What to work on:
Repeat the lines of the data exactly, from the first one through the one that contains "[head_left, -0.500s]".

Records shown section start

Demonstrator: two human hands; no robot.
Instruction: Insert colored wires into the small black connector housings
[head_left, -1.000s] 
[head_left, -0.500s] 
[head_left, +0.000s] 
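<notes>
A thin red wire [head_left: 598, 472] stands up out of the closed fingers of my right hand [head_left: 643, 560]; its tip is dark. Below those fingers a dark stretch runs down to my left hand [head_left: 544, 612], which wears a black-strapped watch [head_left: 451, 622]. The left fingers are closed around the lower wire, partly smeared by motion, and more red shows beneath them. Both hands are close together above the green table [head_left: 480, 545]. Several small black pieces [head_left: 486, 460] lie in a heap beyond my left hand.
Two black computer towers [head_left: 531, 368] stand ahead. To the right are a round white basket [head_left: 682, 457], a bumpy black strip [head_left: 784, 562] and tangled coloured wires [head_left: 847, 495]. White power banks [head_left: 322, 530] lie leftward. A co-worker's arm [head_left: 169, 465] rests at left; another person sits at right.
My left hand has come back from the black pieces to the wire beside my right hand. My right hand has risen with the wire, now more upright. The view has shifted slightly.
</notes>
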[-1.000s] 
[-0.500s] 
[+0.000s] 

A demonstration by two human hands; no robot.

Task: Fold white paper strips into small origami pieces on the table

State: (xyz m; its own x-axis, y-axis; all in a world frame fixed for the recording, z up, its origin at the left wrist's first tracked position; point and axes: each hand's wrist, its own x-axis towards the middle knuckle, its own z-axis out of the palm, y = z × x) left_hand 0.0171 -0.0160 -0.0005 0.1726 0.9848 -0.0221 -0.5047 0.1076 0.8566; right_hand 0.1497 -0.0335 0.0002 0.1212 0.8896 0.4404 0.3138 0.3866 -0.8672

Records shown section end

Output:
Demonstrator: two human hands; no robot.
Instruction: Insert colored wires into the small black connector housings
[head_left, -1.000s] 
[head_left, -0.500s] 

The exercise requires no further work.